- DATA FOR REVIEW:
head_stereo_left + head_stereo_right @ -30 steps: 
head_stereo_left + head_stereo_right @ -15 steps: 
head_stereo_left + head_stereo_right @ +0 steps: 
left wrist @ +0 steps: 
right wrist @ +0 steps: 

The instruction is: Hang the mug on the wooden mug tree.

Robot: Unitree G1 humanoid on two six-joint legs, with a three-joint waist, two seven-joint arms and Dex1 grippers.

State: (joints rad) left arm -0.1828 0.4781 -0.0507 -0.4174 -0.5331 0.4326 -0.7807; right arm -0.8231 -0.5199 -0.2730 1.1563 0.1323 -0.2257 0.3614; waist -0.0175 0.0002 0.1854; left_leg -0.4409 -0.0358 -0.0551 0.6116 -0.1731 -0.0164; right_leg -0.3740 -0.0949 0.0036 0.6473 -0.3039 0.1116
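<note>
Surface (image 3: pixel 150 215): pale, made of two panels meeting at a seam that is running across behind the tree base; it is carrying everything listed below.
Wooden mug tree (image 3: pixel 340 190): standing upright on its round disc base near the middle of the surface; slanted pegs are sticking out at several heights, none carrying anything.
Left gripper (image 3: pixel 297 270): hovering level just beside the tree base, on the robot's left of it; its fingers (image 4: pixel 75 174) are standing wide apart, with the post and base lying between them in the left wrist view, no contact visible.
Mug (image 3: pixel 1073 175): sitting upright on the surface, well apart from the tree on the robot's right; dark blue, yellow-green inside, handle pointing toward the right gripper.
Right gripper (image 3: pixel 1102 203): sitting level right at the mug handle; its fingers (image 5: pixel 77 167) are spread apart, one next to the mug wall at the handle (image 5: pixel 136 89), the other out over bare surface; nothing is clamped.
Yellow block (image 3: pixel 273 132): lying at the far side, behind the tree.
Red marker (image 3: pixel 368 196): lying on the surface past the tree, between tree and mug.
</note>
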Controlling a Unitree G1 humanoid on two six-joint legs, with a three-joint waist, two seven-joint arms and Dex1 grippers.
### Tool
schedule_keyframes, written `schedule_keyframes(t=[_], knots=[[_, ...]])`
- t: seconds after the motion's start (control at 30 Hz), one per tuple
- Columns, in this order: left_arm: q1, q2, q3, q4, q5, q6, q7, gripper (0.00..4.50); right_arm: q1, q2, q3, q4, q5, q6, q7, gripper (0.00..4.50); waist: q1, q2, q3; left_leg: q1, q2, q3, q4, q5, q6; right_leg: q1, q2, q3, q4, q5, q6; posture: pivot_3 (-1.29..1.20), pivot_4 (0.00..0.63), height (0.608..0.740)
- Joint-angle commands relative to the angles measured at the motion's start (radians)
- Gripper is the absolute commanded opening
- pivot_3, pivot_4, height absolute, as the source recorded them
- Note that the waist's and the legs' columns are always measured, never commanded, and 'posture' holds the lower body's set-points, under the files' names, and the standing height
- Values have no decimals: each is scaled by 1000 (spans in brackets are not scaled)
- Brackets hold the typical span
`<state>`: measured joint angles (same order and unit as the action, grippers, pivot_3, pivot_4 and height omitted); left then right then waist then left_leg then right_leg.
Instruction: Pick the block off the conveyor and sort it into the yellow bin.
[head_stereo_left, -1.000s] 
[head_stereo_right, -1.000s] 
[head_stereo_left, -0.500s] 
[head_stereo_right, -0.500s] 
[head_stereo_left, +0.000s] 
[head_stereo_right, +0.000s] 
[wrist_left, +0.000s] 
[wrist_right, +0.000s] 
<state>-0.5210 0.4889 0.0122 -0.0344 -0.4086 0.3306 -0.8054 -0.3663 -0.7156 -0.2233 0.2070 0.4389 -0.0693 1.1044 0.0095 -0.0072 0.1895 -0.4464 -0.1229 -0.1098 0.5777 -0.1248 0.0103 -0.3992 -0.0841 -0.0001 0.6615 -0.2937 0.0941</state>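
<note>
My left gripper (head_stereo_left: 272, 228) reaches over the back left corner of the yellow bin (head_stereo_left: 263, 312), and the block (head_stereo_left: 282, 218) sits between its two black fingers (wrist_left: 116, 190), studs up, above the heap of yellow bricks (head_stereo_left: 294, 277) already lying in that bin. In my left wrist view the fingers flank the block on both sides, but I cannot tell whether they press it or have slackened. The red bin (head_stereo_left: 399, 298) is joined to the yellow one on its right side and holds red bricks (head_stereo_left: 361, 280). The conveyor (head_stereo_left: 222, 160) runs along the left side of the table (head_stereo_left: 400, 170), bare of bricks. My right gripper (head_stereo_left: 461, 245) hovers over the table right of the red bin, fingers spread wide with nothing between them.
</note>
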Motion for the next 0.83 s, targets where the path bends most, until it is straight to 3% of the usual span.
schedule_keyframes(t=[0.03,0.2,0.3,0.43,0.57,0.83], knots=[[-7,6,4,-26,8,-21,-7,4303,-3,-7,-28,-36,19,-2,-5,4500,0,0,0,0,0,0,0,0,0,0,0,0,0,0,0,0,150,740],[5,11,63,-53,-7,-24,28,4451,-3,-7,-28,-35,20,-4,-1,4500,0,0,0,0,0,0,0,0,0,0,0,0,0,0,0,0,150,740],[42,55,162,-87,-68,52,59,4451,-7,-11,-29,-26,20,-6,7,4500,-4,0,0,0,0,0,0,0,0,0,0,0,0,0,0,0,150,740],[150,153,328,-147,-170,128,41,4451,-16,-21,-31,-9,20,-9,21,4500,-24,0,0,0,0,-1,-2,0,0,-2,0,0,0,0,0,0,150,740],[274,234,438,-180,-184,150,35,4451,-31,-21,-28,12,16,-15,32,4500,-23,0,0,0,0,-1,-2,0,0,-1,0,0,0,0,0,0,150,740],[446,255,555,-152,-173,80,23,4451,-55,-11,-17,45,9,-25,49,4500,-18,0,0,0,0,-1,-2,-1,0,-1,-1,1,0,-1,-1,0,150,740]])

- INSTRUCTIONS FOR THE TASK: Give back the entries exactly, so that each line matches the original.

- EXPECTED ANSWER:
head_stereo_left + head_stereo_right @ -30 steps: 
head_stereo_left + head_stereo_right @ -15 steps: 
head_stereo_left + head_stereo_right @ +0 steps: 
left wrist @ +0 steps: 
right wrist @ +0 steps: 

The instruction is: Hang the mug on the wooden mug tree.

Robot: Unitree G1 humanoid on two six-joint legs, with a three-joint waist, two seven-joint arms and Dex1 grippers.

State: (joints rad) left arm -0.1828 0.4781 -0.0507 -0.4174 -0.5331 0.4326 -0.7807; right arm -0.8231 -0.5199 -0.2730 1.1563 0.1323 -0.2257 0.3614; waist -0.0175 0.0002 0.1854; left_leg -0.4409 -0.0358 -0.0551 0.6116 -0.1731 -0.0164; right_leg -0.3740 -0.0949 0.0036 0.6473 -0.3039 0.1116
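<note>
Surface (image 3: pixel 150 215): pale, made of two panels meeting at a seam that is running across behind the tree base; it is carrying everything listed below.
Wooden mug tree (image 3: pixel 340 190): standing upright on its round disc base near the middle of the surface; slanted pegs are sticking out at several heights, none carrying anything.
Left gripper (image 3: pixel 297 270): hovering level just beside the tree base, on the robot's left of it; its fingers (image 4: pixel 75 174) are standing wide apart, with the post and base lying between them in the left wrist view, no contact visible.
Mug (image 3: pixel 1073 175): sitting upright on the surface, well apart from the tree on the robot's right; dark blue, yellow-green inside, handle pointing toward the right gripper.
Right gripper (image 3: pixel 1102 203): sitting level right at the mug handle; its fingers (image 5: pixel 77 167) are spread apart, one next to the mug wall at the handle (image 5: pixel 136 89), the other out over bare surface; nothing is clamped.
Yellow block (image 3: pixel 273 132): lying at the far side, behind the tree.
Red marker (image 3: pixel 368 196): lying on the surface past the tree, between tree and mug.
</note>
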Controlling a Unitree G1 humanoid on two six-joint legs, with a three-joint waist, two seven-joint arms and Dex1 grippers.
### Tool
schedule_keyframes, written `schedule_keyframes(t=[_], knots=[[_, ...]])`
- t: seconds after the motion's start (control at 30 Hz), one per tuple
- Columns, in this order: left_arm: q1, q2, q3, q4, q5, q6, q7, gripper (0.00..4.50); right_arm: q1, q2, q3, q4, q5, q6, q7, gripper (0.00..4.50); waist: q1, q2, q3; left_leg: q1, q2, q3, q4, q5, q6; right_leg: q1, q2, q3, q4, q5, q6; posture: pivot_3 (-1.29..1.20), pivot_4 (0.00..0.63), height (0.608..0.740)
- Joint-angle commands relative to the angles measured at the motion's start (radians)
- Gripper is the absolute commanded opening
- pivot_3, pivot_4, height absolute, as the source recorded them
- Note that the waist's and the legs' columns are always measured, never commanded, and 'posture' holds the lower body's set-points, under the files' names, and the standing height
- Values have no decimals: each is scaled by 1000 (spans in brackets are not scaled)
- Brackets hold the typical span
`<state>`: measured joint angles (same order and unit as the action, grippers, pivot_3, pivot_4 and height omitted); left then right then waist then left_leg then right_leg.
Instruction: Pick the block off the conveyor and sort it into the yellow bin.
[head_stereo_left, -1.000s] 
[head_stereo_right, -1.000s] 
[head_stereo_left, -0.500s] 
[head_stereo_right, -0.500s] 
[head_stereo_left, +0.000s] 
[head_stereo_right, +0.000s] 
[wrist_left, +0.000s] 
[wrist_right, +0.000s] 
<state>-0.5210 0.4889 0.0122 -0.0344 -0.4086 0.3306 -0.8054 -0.3663 -0.7156 -0.2233 0.2070 0.4389 -0.0693 1.1044 0.0095 -0.0072 0.1895 -0.4464 -0.1229 -0.1098 0.5777 -0.1248 0.0103 -0.3992 -0.0841 -0.0001 0.6615 -0.2937 0.0941</state>
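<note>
My left gripper (head_stereo_left: 272, 228) reaches over the back left corner of the yellow bin (head_stereo_left: 263, 312), and the block (head_stereo_left: 282, 218) sits between its two black fingers (wrist_left: 116, 190), studs up, above the heap of yellow bricks (head_stereo_left: 294, 277) already lying in that bin. In my left wrist view the fingers flank the block on both sides, but I cannot tell whether they press it or have slackened. The red bin (head_stereo_left: 399, 298) is joined to the yellow one on its right side and holds red bricks (head_stereo_left: 361, 280). The conveyor (head_stereo_left: 222, 160) runs along the left side of the table (head_stereo_left: 400, 170), bare of bricks. My right gripper (head_stereo_left: 461, 245) hovers over the table right of the red bin, fingers spread wide with nothing between them.
</note>
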Motion for the next 0.83 s, targets where the path bends most, until it is straight to 3% of the usual span.
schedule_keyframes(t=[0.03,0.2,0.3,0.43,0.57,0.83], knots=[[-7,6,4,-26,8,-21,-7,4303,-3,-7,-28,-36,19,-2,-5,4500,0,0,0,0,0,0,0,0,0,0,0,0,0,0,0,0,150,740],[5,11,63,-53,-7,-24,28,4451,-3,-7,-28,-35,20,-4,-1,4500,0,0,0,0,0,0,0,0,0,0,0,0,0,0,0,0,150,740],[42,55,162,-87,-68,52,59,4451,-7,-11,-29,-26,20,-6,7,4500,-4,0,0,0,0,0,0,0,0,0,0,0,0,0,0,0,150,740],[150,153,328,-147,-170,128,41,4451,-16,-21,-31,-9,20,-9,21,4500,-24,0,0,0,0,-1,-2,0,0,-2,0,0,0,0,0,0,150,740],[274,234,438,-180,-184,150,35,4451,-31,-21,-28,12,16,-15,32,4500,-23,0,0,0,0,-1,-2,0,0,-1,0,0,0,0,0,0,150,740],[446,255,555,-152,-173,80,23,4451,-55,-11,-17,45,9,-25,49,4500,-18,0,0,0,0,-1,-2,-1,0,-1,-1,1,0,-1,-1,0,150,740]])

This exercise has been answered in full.